First, a novel smoothing method is proposed to smooth structural designs obtained by element-based topology optimisation, specifically for the widely used bi-directional evolutionary structural optimisation (BESO) method. The proposed method can efficiently smooth the zig-zag boundaries of the optimised structures by using pre-built lookup tables modified from marching geometry algorithms. Additionally, the smoothing method employs a bi-section approach to preserve the structural volume, ensuring that both unsmoothed and smoothed structures are equivalent. The effectiveness of this smoothing method is demonstrated through a series of 2D and 3D examples; the results show that the structural stiffness can be slightly improved after smoothing.

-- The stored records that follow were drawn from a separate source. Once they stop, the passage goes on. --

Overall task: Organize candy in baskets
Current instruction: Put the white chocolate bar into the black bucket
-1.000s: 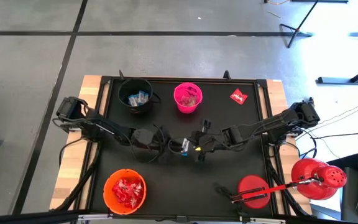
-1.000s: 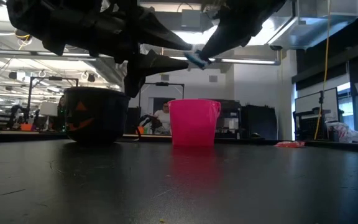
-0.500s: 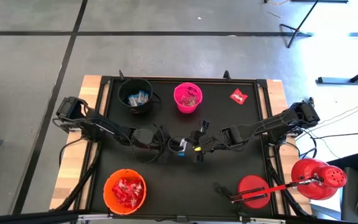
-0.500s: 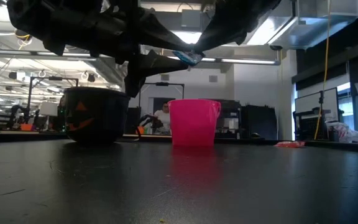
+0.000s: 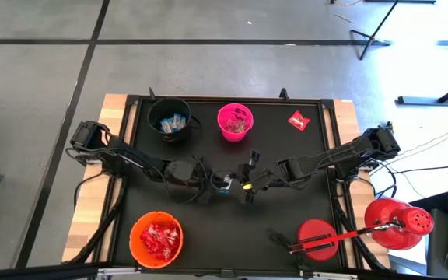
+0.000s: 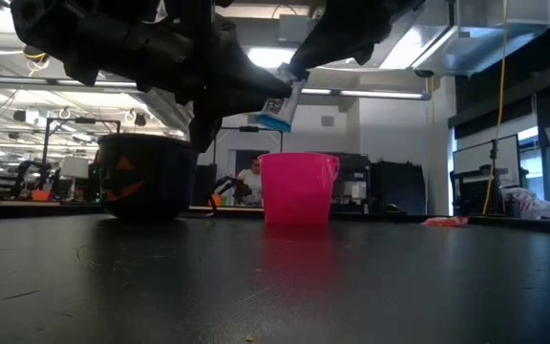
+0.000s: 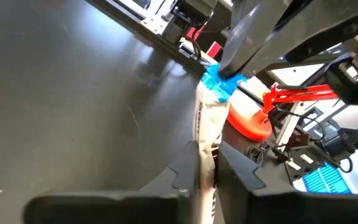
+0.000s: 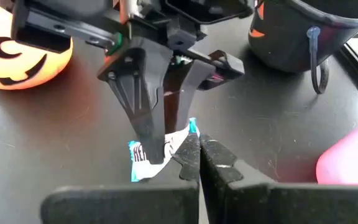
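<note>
We see a black mat (image 5: 208, 225) covering a wooden table (image 5: 84, 214). At one corner lies a red disc (image 5: 317, 237) with a red tool (image 5: 341, 236) across it, and just off the table's edge stands a red domed object (image 5: 399, 222) with holes. Beyond, we see a grey floor (image 5: 37, 78) with dark lines and a person (image 6: 249, 181) seated far behind.

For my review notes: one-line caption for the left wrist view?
Both grippers pinch one blue-and-white candy bar above the table: left gripper below, right gripper at its blue end.
</note>
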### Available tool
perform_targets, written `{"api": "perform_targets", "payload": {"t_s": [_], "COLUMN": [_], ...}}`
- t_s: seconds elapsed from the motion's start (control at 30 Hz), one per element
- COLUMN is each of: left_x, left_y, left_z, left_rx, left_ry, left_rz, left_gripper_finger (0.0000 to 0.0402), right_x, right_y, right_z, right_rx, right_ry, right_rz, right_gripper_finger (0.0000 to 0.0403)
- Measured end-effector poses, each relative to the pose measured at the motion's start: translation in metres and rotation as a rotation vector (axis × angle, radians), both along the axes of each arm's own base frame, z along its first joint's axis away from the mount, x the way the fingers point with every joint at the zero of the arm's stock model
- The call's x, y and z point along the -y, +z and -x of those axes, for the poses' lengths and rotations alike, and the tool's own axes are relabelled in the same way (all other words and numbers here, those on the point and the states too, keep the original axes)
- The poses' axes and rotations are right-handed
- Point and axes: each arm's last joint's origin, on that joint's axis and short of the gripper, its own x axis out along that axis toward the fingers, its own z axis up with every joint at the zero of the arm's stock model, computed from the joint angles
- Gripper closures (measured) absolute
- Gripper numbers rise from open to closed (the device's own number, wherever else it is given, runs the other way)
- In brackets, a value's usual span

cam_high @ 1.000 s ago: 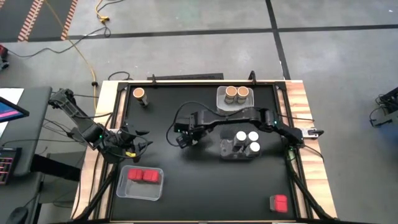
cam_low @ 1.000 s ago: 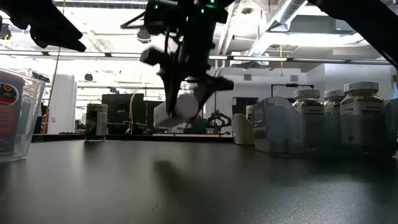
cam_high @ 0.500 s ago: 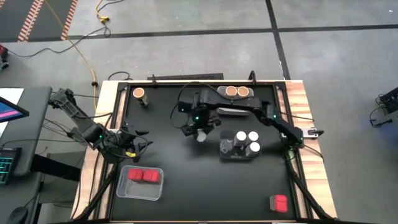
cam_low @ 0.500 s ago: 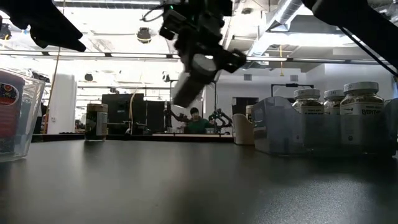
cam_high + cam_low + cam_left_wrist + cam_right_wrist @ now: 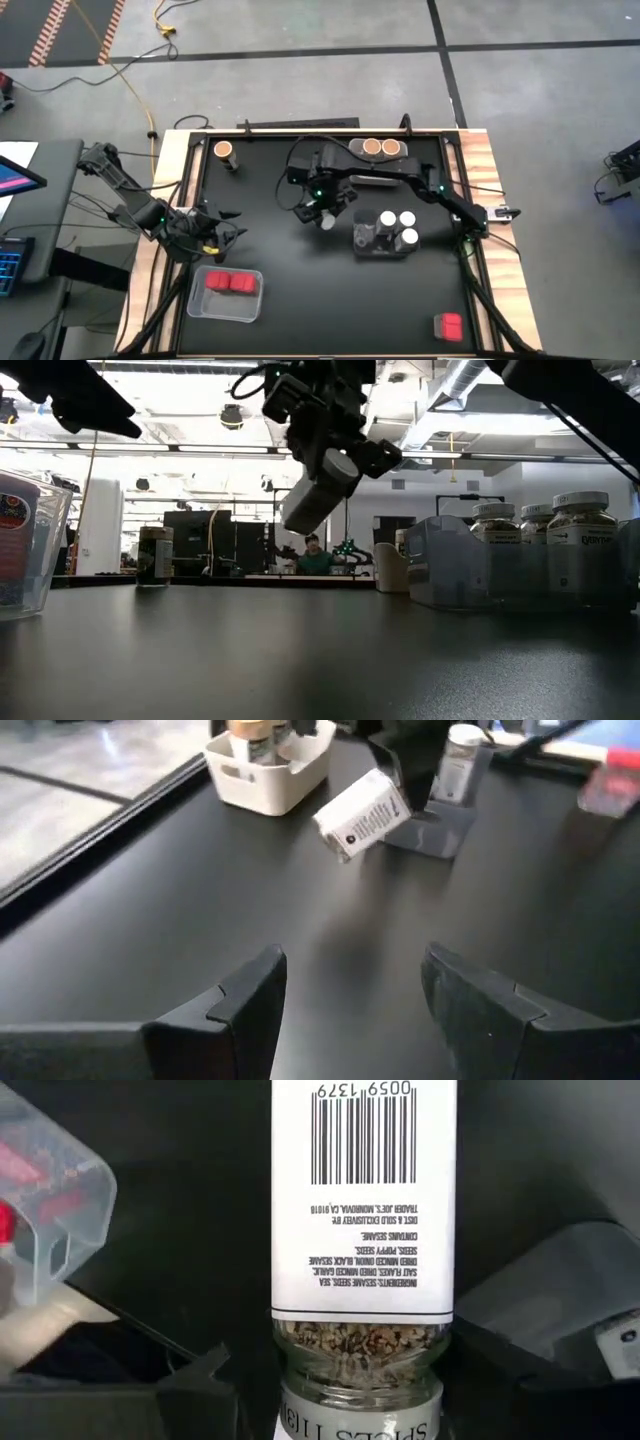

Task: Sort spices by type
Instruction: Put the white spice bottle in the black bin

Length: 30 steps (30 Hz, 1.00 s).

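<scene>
One white-lidded jar hangs tilted in the air, clamped in the right gripper above the middle of the black table, nothing beneath it but bare surface. We judge the main risk to be slip: the jar leans well off vertical, lid end lowest, so a loose hold could let it slide out and roll. A second risk comes at the clear tray to its right, where three white-lidded jars already stand; one free slot seems to remain at the tray's left, though we cannot confirm it, and a tilted jar brought in low could clip the tray wall or knock a neighbour. We would want it righted before descent. Beyond, at the far edge, a white tray holds cork-topped jars, partly under the right arm; one more cork-topped jar stands alone at the far left. Two red boxes sit in a clear tray at the near left, and a lone red box lies near right. The left gripper, fingers apart and empty, waits at the left edge.
</scene>
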Motion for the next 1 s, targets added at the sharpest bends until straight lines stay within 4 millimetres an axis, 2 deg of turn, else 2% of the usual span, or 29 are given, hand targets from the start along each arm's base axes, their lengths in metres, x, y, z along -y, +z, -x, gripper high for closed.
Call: {"api": "perform_targets", "payload": {"t_s": [0.13, 0.27, 0.5, 0.67, 0.8, 1.0], "left_x": [0.002, 0.002, 0.004, 0.002, -0.004, -0.008], "left_y": [-0.003, -0.008, -0.017, -0.014, -0.01, -0.003], "left_z": [-0.012, -0.03, -0.065, -0.094, -0.117, -0.15], "left_rx": [-0.076, -0.125, -0.235, -0.206, -0.155, -0.178], "left_ry": [-0.085, -0.09, -0.199, -0.216, -0.182, -0.183], "left_rz": [-0.049, -0.125, -0.497, -0.704, -0.785, -0.797], "left_gripper_finger": [0.018, 0.018, 0.018, 0.018, 0.018, 0.018], "right_x": [-0.008, -0.01, -0.007, -0.002, -0.003, -0.004], "right_y": [0.008, 0.017, 0.043, 0.058, 0.062, 0.062], "right_z": [0.008, 0.012, 0.024, 0.031, 0.032, 0.031], "right_rx": [-0.034, 0.0, 0.067, 0.124, 0.146, 0.17], "right_ry": [0.04, 0.066, 0.064, 0.058, 0.069, 0.098], "right_rz": [0.044, 0.058, 0.058, 0.044, 0.032, 0.031], "right_gripper_finger": [0.017, 0.0169, 0.0169, 0.0169, 0.0168, 0.0168]}}
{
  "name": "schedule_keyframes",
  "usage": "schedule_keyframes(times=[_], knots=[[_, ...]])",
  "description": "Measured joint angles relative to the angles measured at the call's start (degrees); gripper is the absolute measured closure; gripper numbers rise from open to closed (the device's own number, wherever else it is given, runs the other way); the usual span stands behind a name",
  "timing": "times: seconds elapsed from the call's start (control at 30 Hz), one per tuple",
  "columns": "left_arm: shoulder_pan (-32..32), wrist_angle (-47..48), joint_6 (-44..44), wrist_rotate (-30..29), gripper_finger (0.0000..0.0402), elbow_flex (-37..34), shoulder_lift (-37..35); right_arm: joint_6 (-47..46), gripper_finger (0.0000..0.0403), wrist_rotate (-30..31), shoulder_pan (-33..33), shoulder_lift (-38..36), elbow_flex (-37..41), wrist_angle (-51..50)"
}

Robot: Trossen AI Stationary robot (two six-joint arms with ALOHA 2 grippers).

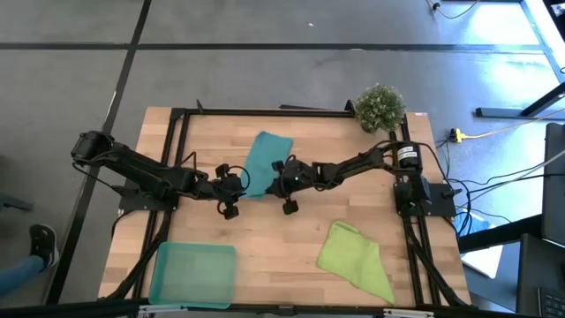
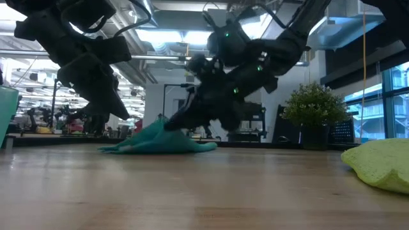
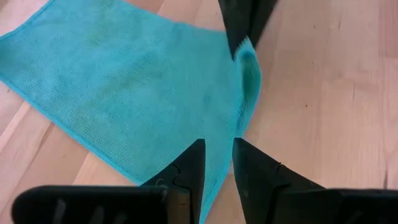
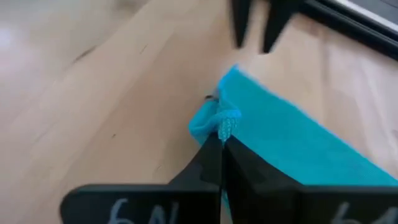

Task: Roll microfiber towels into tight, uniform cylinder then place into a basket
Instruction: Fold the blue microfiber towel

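High view showed both arms meeting mid-counter over the teal towel (image 1: 262, 159), which lay flat apart from its near end, well away from the basket (image 1: 193, 275) at the counter's (image 1: 291, 238) front left corner. The lime towel (image 1: 357, 259) sat crumpled at the front right, untouched, and the potted plant (image 1: 380, 107) stood at the back right edge.

The right pincer (image 4: 221, 138) was clenched on one near corner of the teal towel, the fabric bunched and lifted just above its tips. The left pincer (image 3: 217, 163) hovered over the opposite near corner with its jaws narrowly apart, gripping nothing; cloth showed under the gap, but there was no pinch yet.

The step in hand looked like securing both near corners so the roll could start. To do it well, the left pincer should probably drop onto the hem and close on the same edge the right one held, matching its height, so the edge would lift as one straight line. A lopsided hold would likely give a cone, not a cylinder. The right corner was already scrunched, so smoothing that bunch under light tension before the first turn seemed wise. The first fold should be narrow and tight, with both arms advancing together toward the far end.
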State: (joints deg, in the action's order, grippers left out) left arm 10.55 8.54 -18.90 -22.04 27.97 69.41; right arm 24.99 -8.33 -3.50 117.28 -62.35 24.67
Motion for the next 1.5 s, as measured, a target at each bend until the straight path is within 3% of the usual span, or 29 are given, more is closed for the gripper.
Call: schedule_keyframes(times=[0.33,0.67,0.9,1.23,1.5], knots=[[0.0,0.0,0.0,0.0,0.0324,0.0,0.0,-9.9,0.04,8.9,-5.2,-1.8,-0.1,0.6],[0.0,0.0,0.0,0.0,0.0324,0.0,0.0,-14.1,0.0401,16.6,-8.7,-3.5,-0.1,0.4],[0.0,0.0,0.0,0.0,0.0324,0.0,0.0,-13.4,0.0402,32.2,-9.0,-5.4,-0.1,-4.4],[0.0,0.0,-0.1,0.0,0.0324,0.0,0.0,-19.4,0.0402,33.6,-13.1,-5.4,-0.1,-9.6],[0.0,0.0,-0.4,0.0,0.0324,0.0,0.0,-30.0,0.0401,32.9,-16.4,-5.4,-0.1,-13.0]])
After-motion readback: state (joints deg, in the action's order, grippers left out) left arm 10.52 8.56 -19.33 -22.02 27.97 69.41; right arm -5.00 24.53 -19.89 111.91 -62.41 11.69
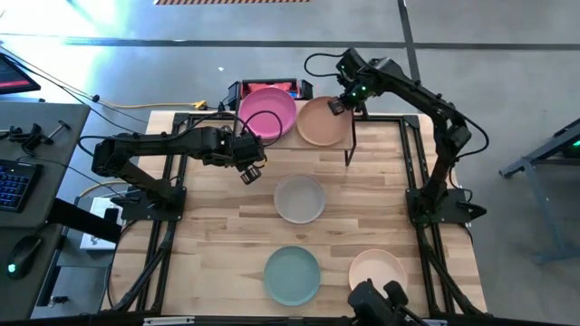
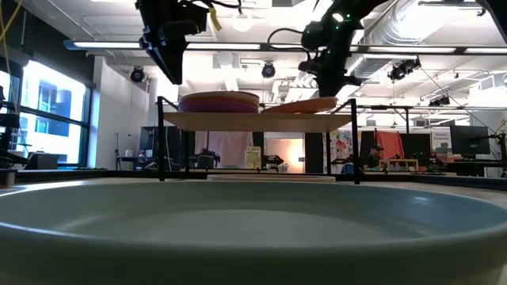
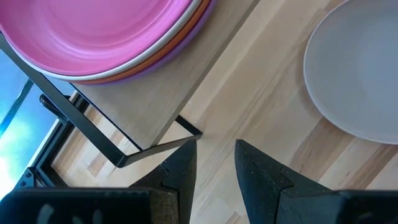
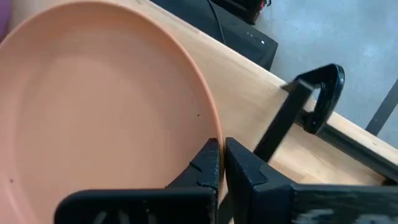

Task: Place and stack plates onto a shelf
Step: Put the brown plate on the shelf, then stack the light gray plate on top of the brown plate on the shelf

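Observation:
The shelf stands at the table's far side. On its left half lies a stack of plates with a pink one on top and cream, orange and purple rims below. A terracotta plate sits tilted on the right half, and my right gripper is shut on it. My left gripper hovers narrowly open and holds nothing, over the table just near the shelf's left front corner. A grey plate, a teal plate and a peach plate lie flat on the table. My right gripper pinches the terracotta plate's rim on its far right side, one finger over the inner face and one outside. The fingers come from above, slanting down. The held edge is raised, and the opposite edge rests on the shelf top beside the stack.
The shelf's black legs and frame stand close to both grippers. A black clamp sits on the table's far edge behind the shelf. The teal plate fills the low view's foreground.

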You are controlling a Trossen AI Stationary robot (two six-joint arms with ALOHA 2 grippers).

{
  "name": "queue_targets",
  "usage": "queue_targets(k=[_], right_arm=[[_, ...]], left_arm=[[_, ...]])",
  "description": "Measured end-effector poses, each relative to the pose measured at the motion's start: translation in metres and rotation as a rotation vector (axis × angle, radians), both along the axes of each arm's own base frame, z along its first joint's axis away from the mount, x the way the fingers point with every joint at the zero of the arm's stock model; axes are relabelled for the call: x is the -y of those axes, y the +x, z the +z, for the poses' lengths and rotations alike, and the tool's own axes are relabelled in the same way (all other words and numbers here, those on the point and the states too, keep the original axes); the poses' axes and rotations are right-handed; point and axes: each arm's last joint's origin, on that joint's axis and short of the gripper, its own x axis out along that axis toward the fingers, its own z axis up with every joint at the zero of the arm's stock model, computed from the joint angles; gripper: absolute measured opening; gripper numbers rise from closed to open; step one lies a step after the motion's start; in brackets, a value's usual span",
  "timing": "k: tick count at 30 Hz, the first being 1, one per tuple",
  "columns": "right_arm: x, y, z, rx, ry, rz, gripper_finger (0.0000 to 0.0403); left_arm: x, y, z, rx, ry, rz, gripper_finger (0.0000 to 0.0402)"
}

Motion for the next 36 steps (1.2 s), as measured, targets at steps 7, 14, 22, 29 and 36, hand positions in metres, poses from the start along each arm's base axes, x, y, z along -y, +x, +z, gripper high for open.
queue_targets(k=[7, 14, 22, 29, 36], right_arm=[[0.0064, 0.0053, -0.0026, 0.026, -0.035, 0.006, 0.0], [0.0086, 0.0041, -0.0022, 0.026, -0.047, 0.016, 0.0], [0.0079, 0.0054, -0.0021, 0.013, -0.066, 0.031, 0.0001], [0.0081, 0.0064, -0.0017, 0.005, -0.085, 0.046, 0.0041], [0.0067, 0.0059, -0.0014, 0.014, -0.066, 0.058, 0.0075]], left_arm=[[0.0, 0.0, 0.0, 0.003, -0.001, 0.005, 0.0099], [0.0, 0.0, 0.0, 0.006, -0.003, 0.012, 0.0099], [0.0002, -0.0001, 0.0, 0.007, -0.008, 0.011, 0.0099], [0.0002, 0.0, 0.0, 0.007, -0.009, 0.011, 0.0099], [0.0002, 0.0, -0.0001, 0.008, -0.011, 0.01, 0.0099]])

Second, the BESO method has been advanced to SP-BESO by integrating designers’ subjective preferences (SP) into optimisation for 2D structural designs. This novel method introduces interactive systems that allow designers to input preferences by explicitly scoring and drawing. Subsequently, the inputs are converted into weights to guide material redistribution to create topologically different and structurally efficient solutions. The proposed smoothing method is used to refine the solutions so that designers can decide their subjective preferences in subsequent design exploration. Additionally, a user-friendly digital design tool, iBESO, has been developed. This tool can simultaneously execute four SP-BESO optimisers to assist designers in 2D structural design. Experiments with iBESO reveal that the combination of parameters used in the scoring and drawing systems can effectively control whether the final solutions are performance-driven or preference-driven designs.
Third, a novel design exploration strategy is proposed, which integrates virtual reality (VR) with SP-BESO to create desirable 3D structures through effective human--computer collaboration. This strategy uses VR sculpting to realise immersive visualisation, intuitive design exploration, and real-time feedback, with the sculpted models influencing material redistribution in topology optimisation. The sculpting--optimisation workflow can be repeated in multiple cycles. This iterative process allows for the continuous refinement of subjective preferences until a final design meets all design requirements. A digital design tool, VR-BESO, has been developed to implement and demonstrate the proposed strategy. The results show that this strategy can effectively harness the strengths of human creativity and computational power to enhance the efficiency of design exploration and the quality of optimised structures.
Overall, this thesis has significantly advanced structural design and optimisation by integrating subjective preferences into topology optimisation. It has introduced innovative methodologies, developed advanced digital tools, and enhanced human--computer interaction, laying a strong foundation for future research and practical applications. These contributions mark a substantial progression in creating engineering solutions that are more adaptable and responsive to user needs.